Events
History & Theory

AI & the Humanities: AI is Weird

History & Theory
01 Apr, 2024

AI & the Humanities: AI is Weird

with Erik Davis
Writer, Journalist, and Lecturer

The AI & the Humanities series is a collaboration between the Townsend Center and the Berkeley Center for New Media.

The contemporary humanities is largely concerned with the social and political function of texts and images, often at the expense of the meta-discipline’s long engagement with the uncanny, the visionary, the paradoxical, the otherworldly, and the abject.
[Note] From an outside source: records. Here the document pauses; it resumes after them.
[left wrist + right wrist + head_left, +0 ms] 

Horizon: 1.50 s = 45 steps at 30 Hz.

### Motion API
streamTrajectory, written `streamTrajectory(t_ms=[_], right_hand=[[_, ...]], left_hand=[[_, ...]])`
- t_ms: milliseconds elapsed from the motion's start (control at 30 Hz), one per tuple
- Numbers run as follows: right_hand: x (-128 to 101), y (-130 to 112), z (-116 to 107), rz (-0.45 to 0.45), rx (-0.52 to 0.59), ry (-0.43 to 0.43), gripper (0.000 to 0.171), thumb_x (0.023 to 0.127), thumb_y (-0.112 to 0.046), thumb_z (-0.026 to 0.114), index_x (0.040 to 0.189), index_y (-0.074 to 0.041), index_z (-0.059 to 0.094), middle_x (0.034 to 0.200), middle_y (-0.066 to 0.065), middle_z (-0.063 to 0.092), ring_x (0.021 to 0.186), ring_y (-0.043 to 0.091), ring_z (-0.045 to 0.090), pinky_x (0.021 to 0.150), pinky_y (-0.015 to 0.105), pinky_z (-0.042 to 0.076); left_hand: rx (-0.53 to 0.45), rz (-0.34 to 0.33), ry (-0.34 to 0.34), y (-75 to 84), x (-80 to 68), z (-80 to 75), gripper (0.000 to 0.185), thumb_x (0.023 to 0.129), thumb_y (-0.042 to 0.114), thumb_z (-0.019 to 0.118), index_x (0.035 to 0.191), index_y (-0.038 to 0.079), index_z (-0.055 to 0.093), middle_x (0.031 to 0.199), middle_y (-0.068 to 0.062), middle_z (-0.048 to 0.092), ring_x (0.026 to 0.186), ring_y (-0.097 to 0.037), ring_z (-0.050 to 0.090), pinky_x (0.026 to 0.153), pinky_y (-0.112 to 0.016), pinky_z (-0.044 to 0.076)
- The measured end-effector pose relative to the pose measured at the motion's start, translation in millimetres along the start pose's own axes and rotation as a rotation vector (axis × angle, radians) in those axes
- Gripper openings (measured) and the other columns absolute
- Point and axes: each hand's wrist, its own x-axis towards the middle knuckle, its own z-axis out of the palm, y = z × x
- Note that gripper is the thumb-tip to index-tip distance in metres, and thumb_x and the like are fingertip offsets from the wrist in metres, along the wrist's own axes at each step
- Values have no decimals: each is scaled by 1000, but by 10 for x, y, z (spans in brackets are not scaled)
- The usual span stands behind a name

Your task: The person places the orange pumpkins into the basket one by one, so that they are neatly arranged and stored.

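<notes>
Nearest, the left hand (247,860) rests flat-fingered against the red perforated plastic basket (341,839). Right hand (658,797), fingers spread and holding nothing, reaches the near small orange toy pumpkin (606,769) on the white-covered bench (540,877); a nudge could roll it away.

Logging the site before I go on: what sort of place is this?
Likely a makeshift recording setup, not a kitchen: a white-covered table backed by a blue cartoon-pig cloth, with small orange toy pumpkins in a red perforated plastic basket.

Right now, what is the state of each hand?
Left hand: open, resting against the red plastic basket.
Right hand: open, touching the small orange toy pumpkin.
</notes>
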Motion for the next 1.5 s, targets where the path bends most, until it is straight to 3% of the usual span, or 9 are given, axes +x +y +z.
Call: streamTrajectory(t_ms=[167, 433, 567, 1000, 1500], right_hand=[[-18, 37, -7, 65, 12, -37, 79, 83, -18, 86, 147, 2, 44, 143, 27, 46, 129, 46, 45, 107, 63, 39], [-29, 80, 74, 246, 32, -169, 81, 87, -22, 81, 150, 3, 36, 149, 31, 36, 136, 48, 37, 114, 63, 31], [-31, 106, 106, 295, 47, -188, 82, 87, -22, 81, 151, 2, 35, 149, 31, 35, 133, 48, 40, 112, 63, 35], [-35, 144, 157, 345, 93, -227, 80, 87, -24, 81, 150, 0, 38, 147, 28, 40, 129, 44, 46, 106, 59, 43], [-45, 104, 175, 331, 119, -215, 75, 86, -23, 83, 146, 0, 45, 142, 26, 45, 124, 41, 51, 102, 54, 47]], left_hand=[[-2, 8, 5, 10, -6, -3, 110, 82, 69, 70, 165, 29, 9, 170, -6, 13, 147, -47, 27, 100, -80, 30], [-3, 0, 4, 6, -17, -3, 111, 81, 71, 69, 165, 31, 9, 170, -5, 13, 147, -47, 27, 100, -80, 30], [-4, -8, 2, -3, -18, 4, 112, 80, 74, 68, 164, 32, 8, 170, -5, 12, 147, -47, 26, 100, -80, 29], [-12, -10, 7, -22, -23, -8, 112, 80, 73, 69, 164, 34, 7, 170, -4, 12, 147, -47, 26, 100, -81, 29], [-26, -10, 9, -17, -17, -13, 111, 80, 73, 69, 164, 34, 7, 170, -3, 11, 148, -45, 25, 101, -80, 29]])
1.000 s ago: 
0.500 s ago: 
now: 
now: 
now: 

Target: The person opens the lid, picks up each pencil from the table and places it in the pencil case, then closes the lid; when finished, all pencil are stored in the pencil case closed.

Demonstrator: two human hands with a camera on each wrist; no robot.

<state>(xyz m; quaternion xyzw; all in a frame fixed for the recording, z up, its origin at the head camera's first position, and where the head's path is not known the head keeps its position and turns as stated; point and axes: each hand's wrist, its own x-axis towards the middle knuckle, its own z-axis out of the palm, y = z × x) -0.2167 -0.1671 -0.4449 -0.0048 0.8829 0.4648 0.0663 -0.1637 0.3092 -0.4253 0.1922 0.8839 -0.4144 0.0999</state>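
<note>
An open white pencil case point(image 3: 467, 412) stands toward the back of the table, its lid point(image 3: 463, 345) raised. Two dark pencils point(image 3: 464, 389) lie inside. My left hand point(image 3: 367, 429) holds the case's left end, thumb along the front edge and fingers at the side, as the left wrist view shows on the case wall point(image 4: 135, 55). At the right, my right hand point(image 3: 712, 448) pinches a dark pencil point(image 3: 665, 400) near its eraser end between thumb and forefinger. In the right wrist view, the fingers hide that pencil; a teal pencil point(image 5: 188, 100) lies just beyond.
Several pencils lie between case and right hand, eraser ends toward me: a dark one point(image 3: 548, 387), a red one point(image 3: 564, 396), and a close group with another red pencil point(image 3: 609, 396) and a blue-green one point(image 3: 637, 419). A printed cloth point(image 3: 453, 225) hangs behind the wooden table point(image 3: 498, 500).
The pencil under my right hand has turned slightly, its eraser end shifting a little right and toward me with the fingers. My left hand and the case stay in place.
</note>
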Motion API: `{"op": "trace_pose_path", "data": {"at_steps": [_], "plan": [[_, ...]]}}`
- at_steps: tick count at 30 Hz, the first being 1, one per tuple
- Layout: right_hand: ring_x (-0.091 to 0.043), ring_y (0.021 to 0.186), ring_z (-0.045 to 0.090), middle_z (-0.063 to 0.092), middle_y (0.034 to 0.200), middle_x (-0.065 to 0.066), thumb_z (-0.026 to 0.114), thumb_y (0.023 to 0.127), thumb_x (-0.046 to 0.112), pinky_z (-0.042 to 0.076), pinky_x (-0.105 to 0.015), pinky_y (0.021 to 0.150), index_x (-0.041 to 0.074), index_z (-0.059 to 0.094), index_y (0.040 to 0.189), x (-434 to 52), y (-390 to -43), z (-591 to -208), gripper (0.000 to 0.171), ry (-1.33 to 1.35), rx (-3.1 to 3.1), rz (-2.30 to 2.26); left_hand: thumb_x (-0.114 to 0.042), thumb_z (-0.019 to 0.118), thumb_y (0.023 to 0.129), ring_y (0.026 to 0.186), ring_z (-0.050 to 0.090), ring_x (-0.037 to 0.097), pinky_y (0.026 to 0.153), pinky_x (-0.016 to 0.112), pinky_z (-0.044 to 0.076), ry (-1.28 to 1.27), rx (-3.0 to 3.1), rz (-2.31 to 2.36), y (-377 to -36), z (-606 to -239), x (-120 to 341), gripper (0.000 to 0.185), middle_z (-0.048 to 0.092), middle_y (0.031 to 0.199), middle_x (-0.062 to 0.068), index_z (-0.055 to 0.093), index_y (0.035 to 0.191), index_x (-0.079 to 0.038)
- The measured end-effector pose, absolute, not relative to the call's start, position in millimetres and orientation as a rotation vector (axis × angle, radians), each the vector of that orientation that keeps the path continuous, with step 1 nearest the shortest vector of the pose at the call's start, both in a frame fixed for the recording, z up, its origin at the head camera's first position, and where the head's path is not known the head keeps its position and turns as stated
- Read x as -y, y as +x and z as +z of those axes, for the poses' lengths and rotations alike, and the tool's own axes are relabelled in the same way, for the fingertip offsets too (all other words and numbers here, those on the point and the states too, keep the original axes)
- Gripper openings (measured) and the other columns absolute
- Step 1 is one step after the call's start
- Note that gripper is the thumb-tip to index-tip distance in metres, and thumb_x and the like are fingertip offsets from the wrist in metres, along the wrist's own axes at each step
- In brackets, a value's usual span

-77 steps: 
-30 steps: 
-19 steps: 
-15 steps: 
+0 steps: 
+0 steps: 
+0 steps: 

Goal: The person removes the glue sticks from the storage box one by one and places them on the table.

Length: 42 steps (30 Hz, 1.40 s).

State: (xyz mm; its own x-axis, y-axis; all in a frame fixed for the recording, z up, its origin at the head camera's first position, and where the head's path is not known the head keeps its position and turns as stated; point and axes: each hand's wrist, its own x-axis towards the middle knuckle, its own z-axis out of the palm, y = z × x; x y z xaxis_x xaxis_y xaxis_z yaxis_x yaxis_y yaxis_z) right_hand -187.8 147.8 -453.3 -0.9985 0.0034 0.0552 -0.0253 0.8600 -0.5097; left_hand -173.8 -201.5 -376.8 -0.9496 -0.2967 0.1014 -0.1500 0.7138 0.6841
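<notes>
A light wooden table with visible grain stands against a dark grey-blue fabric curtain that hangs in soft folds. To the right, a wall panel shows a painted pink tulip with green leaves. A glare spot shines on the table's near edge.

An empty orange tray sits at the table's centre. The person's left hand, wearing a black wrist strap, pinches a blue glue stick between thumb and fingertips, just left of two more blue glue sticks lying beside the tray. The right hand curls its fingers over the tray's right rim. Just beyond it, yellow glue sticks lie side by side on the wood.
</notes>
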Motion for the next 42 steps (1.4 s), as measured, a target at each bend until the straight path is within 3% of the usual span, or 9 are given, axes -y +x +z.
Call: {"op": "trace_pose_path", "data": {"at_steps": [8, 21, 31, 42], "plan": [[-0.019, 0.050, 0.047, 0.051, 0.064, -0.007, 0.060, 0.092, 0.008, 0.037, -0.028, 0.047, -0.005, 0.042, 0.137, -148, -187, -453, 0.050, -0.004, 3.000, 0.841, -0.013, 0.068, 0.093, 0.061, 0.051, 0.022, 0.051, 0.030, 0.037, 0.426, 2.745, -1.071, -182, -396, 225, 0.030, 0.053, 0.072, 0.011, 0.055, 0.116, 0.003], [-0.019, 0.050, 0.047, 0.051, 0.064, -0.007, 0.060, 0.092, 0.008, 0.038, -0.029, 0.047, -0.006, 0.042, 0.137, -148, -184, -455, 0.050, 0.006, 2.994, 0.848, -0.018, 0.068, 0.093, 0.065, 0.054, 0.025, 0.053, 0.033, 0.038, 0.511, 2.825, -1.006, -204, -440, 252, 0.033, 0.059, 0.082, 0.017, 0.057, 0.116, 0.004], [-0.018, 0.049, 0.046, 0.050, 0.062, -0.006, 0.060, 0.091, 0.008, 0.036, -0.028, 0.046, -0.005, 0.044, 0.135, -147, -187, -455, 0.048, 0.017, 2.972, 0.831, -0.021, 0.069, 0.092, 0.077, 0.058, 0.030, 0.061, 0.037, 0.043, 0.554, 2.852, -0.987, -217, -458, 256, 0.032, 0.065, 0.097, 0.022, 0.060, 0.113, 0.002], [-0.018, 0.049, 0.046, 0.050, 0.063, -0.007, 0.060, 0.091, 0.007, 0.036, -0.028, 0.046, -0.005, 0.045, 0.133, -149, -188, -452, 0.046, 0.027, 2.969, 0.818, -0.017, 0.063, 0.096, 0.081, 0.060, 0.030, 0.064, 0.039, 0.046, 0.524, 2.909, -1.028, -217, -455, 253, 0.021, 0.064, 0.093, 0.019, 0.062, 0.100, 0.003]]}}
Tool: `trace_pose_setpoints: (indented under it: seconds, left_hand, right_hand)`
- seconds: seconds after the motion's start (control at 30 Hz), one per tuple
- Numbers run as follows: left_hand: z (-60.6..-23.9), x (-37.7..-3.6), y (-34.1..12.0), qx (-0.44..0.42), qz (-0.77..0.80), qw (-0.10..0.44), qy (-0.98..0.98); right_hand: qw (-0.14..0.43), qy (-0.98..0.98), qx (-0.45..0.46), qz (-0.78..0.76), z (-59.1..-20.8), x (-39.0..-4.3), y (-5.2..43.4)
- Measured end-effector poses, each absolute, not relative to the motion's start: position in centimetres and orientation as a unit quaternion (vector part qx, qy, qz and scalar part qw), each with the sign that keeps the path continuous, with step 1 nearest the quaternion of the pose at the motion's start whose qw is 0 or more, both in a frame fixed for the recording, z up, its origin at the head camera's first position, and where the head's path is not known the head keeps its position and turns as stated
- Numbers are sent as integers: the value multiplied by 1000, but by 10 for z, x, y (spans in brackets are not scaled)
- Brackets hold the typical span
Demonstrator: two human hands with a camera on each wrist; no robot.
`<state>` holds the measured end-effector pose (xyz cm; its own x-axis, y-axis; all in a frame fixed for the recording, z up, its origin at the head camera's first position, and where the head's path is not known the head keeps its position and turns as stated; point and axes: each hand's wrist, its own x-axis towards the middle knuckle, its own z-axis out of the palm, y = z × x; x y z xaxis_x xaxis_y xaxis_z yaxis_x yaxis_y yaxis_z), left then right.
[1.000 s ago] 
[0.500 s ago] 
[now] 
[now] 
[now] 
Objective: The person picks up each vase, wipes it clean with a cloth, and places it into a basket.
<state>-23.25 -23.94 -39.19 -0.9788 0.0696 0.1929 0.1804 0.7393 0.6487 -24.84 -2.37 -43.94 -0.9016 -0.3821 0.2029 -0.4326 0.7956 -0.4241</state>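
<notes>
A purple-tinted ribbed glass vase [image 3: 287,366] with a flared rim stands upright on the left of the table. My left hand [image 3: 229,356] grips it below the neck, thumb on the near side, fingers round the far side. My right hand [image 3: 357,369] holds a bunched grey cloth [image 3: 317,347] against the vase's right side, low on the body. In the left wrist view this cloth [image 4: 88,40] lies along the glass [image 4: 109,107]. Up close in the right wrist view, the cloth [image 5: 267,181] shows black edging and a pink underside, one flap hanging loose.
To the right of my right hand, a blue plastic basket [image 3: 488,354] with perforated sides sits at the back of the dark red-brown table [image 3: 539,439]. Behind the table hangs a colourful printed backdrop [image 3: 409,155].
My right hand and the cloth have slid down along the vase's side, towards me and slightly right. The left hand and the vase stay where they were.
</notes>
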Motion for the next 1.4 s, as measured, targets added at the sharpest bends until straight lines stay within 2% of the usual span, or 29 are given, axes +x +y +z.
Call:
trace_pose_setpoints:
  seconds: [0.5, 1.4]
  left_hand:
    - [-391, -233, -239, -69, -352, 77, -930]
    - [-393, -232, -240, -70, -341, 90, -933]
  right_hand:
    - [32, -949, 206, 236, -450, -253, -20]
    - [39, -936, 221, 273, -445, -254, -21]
But it may be these latter concerns that become most salient in the humanistic encounter with contemporary AI and its exploding impact on culture and consciousness. Drawing from ideas developed in his book High Weirdness (MIT Press, 2019) and his Burning Shore Substack, Davis will explore how the concept of the weird helps illuminate the speculative and reality-bending properties of AI discourse and practice, as algorithms, machine learning, and massive data sets open up an ontologically unstable space of mythology, weird fiction, and dreamlike encounters with the simulacrum.

About Erik Davis

Erik Davis is an author, award-winning journalist, and teacher based in San Francisco. His wide-ranging work focuses on the intersection of alternative religion, media, and the popular imagination. He is the author, most recently, of High Weirdness: Drugs, Esoterica, and Visionary Experience in the Seventies, co-published by MIT Press and Strange Attractor. He also wrote Nomad Codes: Adventures in Modern Esoterica (2010), The Visionary State: A Journey through California’s Spiritual Landscape (2006), a critical volume on Led Zeppelin (2005), and the celebrated cult classic TechGnosis: Myth, Magic, and Mysticism in the Age of Information (1998). Erik’s scholarly and popular essays on music, technoculture, drugs, and spirituality have appeared in scores of books, magazines, and journals, and his writing has been translated into a dozen languages. For a decade, he explored the “cultures of consciousness” on his groundbreaking weekly podcast Expanding Mind. Davis has spoken widely at universities, conferences, retreat centers, and festivals, and has been interviewed by CNN, the BBC, NPR, and the New York Times. He graduated from Yale University in 1988, and more recently earned his PhD in religious studies at Rice University. His book on the history of LSD blotter art will be published in 2024.